The water quality got worse and worse. The guests started to spot raw sewage, condoms, and used sanitary towels floating in the sea. So the hotel ordered its own water analyses from a professional company. "They told us it was full of fecal matter and bacteria 'too numerous to count'. I had to start telling guests not to go in the water, and since they'd come on a beach holiday, as you can imagine, they were pretty pissed off." She began to make angry posts on the expat discussion forums – and people began to figure out what was happening. Dubai had expanded so fast its sewage treatment facilities couldn't keep up. The sewage disposal trucks had to queue for three or four days at the treatment plants – so instead, they were simply drilling open the manholes and dumping the untreated sewage down them, so it flowed straight to the sea.

Suddenly, it was an open secret – and the municipal authorities finally acknowledged the problem. They said they would fine the truckers. But the water quality didn't improve: it became black and stank. "It's got chemicals in it. I don't know what they are. But this stuff is toxic."

She continued to complain – and started to receive anonymous phone calls. "Stop embarassing Dubai, or your visa will be cancelled and you're out," they said. She says: "The expats are terrified to talk about anything. One critical comment in the newspapers and they deport you. So what am I supposed to do? Now the water is worse than ever. People are getting really sick. Eye infections, ear infections, stomach infections, rashes. Look at it!" There is faeces floating on the beach, in the shadow of one of Dubai's most famous hotels.

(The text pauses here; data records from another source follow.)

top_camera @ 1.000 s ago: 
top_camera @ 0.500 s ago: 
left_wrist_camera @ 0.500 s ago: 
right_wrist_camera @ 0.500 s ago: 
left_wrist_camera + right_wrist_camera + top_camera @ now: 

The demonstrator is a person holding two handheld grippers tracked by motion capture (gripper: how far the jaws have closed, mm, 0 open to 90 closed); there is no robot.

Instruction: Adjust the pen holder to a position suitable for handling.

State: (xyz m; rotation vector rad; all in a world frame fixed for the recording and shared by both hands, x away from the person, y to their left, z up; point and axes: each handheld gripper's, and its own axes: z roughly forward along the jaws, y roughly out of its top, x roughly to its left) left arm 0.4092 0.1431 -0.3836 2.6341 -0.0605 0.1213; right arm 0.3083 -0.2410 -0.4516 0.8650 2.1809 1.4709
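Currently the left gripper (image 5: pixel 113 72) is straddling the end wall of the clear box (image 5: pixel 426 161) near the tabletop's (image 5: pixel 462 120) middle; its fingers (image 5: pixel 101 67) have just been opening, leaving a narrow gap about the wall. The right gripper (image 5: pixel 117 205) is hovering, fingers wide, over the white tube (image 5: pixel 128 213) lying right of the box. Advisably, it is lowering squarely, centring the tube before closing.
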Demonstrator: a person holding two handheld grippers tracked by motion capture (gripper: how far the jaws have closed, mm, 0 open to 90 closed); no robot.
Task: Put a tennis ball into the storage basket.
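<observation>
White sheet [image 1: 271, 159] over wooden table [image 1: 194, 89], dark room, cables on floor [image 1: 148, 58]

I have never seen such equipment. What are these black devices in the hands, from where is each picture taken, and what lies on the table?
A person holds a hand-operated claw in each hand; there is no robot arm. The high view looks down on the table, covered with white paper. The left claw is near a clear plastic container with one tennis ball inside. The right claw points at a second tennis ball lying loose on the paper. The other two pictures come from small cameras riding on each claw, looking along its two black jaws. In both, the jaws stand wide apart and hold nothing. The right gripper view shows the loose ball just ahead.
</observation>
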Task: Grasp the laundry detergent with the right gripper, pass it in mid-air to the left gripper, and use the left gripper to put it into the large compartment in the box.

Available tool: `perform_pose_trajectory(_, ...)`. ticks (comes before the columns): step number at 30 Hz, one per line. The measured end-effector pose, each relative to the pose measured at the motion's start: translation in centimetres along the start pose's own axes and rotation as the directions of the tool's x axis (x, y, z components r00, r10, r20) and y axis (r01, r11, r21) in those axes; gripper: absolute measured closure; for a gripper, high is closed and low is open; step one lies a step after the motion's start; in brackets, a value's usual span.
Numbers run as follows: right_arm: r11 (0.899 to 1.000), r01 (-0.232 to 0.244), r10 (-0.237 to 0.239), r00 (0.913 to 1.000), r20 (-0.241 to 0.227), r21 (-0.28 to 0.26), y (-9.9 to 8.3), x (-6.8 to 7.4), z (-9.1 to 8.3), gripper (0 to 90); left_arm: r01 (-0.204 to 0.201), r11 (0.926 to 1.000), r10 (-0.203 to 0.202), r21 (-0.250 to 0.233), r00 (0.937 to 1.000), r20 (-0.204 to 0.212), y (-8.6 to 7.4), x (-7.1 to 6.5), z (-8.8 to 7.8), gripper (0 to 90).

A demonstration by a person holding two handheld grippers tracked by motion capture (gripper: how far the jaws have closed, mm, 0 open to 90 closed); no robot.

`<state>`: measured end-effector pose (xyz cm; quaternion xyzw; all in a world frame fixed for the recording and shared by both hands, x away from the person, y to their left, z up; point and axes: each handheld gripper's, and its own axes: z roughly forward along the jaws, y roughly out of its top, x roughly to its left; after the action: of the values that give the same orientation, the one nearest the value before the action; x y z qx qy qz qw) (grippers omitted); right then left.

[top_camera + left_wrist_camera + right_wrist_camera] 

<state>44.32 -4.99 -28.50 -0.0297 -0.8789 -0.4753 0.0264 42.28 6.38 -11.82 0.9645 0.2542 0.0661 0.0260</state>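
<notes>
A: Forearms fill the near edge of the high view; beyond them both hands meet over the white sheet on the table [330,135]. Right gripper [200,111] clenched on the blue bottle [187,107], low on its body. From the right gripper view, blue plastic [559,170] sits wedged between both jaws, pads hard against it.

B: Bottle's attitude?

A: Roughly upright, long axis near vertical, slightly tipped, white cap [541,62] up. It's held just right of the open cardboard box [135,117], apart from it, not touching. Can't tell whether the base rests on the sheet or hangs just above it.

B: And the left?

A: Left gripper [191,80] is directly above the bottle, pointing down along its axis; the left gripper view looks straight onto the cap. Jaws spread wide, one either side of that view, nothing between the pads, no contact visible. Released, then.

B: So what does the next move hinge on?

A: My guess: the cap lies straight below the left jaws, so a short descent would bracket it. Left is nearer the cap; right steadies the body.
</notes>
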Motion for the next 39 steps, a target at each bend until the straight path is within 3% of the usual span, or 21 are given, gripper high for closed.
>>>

"What I learnt about Dubai is that the authorities don't give a toss about the environment," she says, standing in the stench. "They're pumping toxins into the sea, their main tourist attraction, for God's sake. If there are environmental problems in the future, I can tell you now how they will deal with them – deny it's happening, cover it up, and carry on until it's a total disaster." As she speaks, a dust-storm blows around us, as the desert tries, slowly, insistently, to take back its land.

X. Fake Plastic Trees

On my final night in the Dubai Disneyland, I stop off on my way to the airport, at a Pizza Hut that sits at the side of one of the city's endless, wide, gaping roads. It is identical to the one near my apartment in London in every respect, even the vomit-coloured decor. My mind is whirring and distracted. Perhaps Dubai disturbed me so much, I am thinking, because here, the entire global supply chain is condensed. Many of my goods are made by semi-enslaved populations desperate for a chance 2,000 miles away; is the only difference that here, they are merely two miles away, and you sometimes get to glimpse their faces? Dubai is Market Fundamentalist Globalisation in One City.

I ask the Filipino girl behind the counter if she likes it here. "It's OK," she says cautiously. Really? I say. I can't stand it. She sighs with relief and says: "This is the most terrible place! I hate it! I was here for months before I realised – everything in Dubai is fake. Everything you see. The trees are fake, the workers' contracts are fake, the islands are fake, the smiles are fake – even the water is fake!" But she is trapped, she says. She got into debt to come here, and she is stuck for three years: an old story now. "I think Dubai is like an oasis. It is an illusion, not real. You think you have seen water in the distance, but you get close and you only get a mouthful of sand."

As she says this, another customer enters. She forces her face into the broad, empty Dubai smile and says: "And how may I help you tonight, sir?"

Some names in this article have been changed.